Find All Values of a for f to be Continuous at c

[Miike012]

A function f is defined as follows:



f(x) = 2cos(x) if x≤c,
= ax^2 + b if x > c .

Where a,b, and c are constants. If b and c are given. find all values of a for which f is continuous at the point x = c

Solution:
a = (2cos(c) - b)/c^2 if c ≠ 0 ; if c = 0 there is no solution unless b = 2.

I don't understand how if c = 0 and b = 2 there is a solution at c = 0

For instance... (2cos(c) - 2)/c^2 = (2/c)( Cos(c) - 1 )/c = 2/0*0 as c → 0 which is still a discontinuity.

 

[gb7nash]

In order for f(x) to be continuous at x = 0, f(0) must be defined and:

$$\lim_{x \to 0^-} f(x) = \lim_{x \to 0^+} f(x) = f(0)$$

Looking at the limit part of this, calculate $\lim_{x \to 0^-} f(x)$. What do you get?
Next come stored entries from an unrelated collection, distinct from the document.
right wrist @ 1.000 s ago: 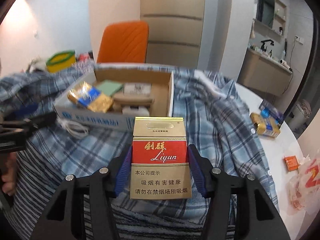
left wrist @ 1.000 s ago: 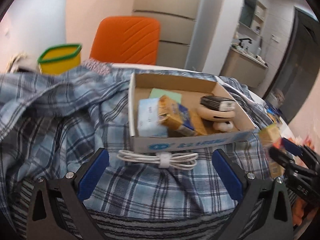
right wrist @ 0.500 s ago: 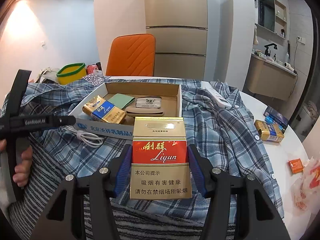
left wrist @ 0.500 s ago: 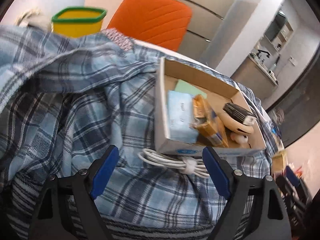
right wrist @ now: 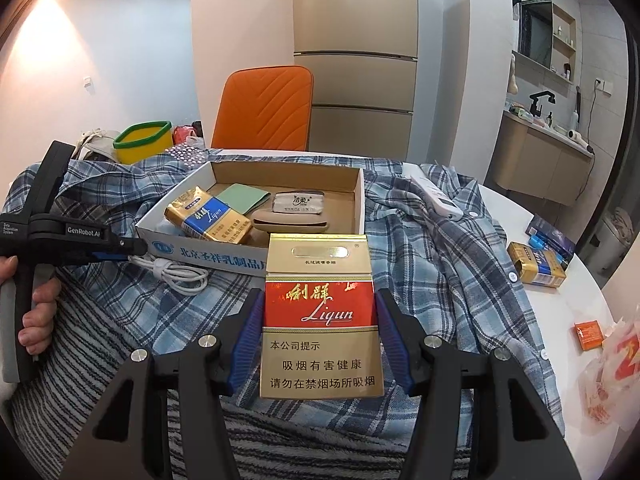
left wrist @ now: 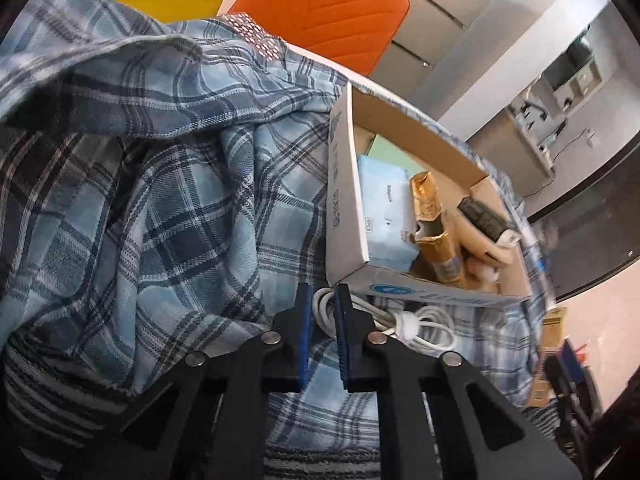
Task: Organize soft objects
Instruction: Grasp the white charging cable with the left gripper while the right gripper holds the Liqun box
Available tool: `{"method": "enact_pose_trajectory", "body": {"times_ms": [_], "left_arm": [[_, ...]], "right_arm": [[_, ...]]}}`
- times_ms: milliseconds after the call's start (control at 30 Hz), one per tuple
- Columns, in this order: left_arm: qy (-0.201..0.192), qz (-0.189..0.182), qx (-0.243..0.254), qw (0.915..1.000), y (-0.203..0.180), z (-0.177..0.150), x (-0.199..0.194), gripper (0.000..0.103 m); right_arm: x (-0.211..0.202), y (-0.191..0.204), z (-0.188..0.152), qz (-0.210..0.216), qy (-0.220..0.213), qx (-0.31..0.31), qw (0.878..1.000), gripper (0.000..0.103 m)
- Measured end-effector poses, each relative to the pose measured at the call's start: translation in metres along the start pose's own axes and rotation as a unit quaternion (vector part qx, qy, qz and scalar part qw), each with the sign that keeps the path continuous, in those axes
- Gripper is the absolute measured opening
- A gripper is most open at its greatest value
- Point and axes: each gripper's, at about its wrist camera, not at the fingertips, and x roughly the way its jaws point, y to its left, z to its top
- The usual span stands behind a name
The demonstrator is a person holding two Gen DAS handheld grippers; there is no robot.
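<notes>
Blue pads of the left hand-held gripper (left wrist: 322, 334) are pinching one end of the white cable coil (left wrist: 404, 322), its length trailing right under the cardboard box (left wrist: 424, 290). Right view: the right hand-held gripper (right wrist: 320, 344) is clamping the red cigarette pack (right wrist: 320, 316) upright at centre, box beyond.

**Camera set-up: two wrist fisheyes over the table**

Left wrist view sat low and close, tilted steeply down and rolled, over the plaid shirt (left wrist: 168, 208), facing the near left corner of the cardboard box (left wrist: 344, 200) with the orange chair (left wrist: 320, 12) beyond. Right wrist view sat farther back near the table's front edge, angled gently down, level, facing the box's (right wrist: 256, 248) long front side. Both shared box, white cable (left wrist: 416, 320), shirt, chair, yellow bin (right wrist: 140, 142).
</notes>
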Motion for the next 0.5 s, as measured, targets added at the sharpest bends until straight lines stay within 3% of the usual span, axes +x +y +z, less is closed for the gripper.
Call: {"method": "enact_pose_trajectory", "body": {"times_ms": [267,400,500], "left_arm": [[-0.050,-0.041,0.055,0.9964,-0.020,-0.008,-0.032,0.005],[-0.090,-0.057,0.111,0.9881,-0.042,-0.017,-0.055,0.005],[-0.121,-0.046,0.156,0.9793,-0.058,-0.027,-0.073,0.005]], "right_arm": [[-0.002,-0.001,-0.001,-0.008,-0.009,-0.001,1.000,0.058],[-0.005,-0.001,0.000,-0.012,-0.018,-0.001,1.000,0.058],[-0.006,0.000,0.001,-0.016,-0.021,-0.002,1.000,0.058]]}}
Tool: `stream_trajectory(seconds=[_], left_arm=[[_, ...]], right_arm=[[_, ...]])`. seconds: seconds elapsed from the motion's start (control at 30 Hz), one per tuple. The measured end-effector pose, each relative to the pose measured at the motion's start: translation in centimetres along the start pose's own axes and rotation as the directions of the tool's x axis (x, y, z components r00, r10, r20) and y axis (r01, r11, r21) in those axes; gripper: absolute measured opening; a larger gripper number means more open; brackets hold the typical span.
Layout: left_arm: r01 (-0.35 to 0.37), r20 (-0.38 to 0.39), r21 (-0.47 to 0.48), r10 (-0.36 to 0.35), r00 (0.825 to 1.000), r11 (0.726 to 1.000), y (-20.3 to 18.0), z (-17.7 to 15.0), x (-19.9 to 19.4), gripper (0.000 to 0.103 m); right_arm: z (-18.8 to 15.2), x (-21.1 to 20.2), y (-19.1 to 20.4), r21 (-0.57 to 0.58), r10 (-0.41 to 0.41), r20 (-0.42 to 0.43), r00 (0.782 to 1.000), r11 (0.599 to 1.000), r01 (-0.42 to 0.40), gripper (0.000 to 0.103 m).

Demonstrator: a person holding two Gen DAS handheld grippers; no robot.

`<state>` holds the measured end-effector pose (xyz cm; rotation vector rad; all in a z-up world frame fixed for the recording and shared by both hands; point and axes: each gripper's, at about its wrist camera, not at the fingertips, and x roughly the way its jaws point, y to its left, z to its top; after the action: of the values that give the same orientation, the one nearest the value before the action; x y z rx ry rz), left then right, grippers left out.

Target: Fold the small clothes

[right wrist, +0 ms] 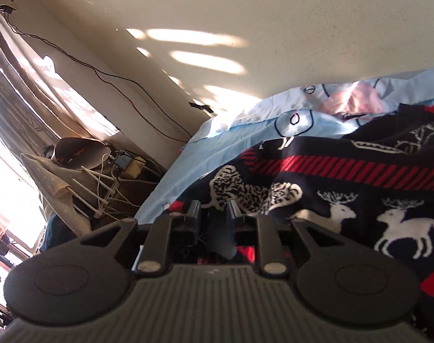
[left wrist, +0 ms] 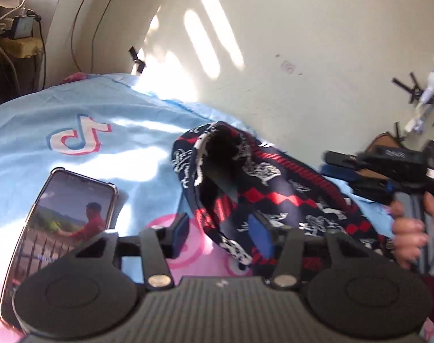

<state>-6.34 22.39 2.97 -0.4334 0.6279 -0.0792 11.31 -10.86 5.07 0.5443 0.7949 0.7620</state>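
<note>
A dark navy knit sweater [left wrist: 262, 183] with red bands and white reindeer lies crumpled on the bed, its collar opening turned up. My left gripper [left wrist: 221, 233] hovers at its near edge, jaws wide apart; only bedsheet and the sweater's hem show between them, and the pads press on nothing. In the right wrist view the same sweater [right wrist: 345, 188] fills the right half. My right gripper [right wrist: 214, 214] sits low over its edge with a narrow gap between the fingers. From the left wrist view the right gripper [left wrist: 339, 168] is blurred, held by a hand [left wrist: 411, 234], nothing hanging from it.
A phone [left wrist: 65, 220] with a lit screen lies on the light blue and pink bedsheet [left wrist: 74, 108] left of my left gripper. A cream wall [left wrist: 302, 28] runs behind the bed. Cables, a router and a curtain [right wrist: 111, 171] crowd the far left corner.
</note>
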Motion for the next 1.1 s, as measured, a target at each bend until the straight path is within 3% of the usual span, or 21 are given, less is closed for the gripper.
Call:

Now look at $\lim_{x \to 0^+} f(x)$. What is the only value of b that we can have to get the right limit?

 

[SammyS]

A function f is defined as follows:

f(x) = 2cos(x) if x≤c,
= ax^2 + b if x > c .

Where a,b, and c are constants. If b and c are given. find all values of a for which f is continuous at the point x = c

Solution:
a = (2cos(c) - b)/c^2 if c ≠ 0 ; if c = 0 there is no solution unless b = 2.

I don't understand how if c = 0 and b = 2 there is a solution at c = 0

For instance... (2cos(c) - 2)/c^2 = (2/c)( Cos(c) - 1 )/c = 2/0*0 as c → 0 which is still a discontinuity.

Generalizing on what gb7nash said: f is continuous at at x=c if and only if

$\displaystyle \lim_{x \to c^-} f(x) = \lim_{x \to c^+} f(x) = f(c)$​

Of course since cos(x) is continuous on ℝ, $\displaystyle \lim_{x \to c^-}f(x)=f(c)$ is true for all real c.

$\displaystyle \lim_{x \to c^-} f(x) = \lim_{x \to c^+} f(x)$ leads directly to the equation

$\displaystyle 2\cos(c)=ac^2+b$​

Use that last equation to solve the two cases:

(1) c = 0

(2) c ≠ 0​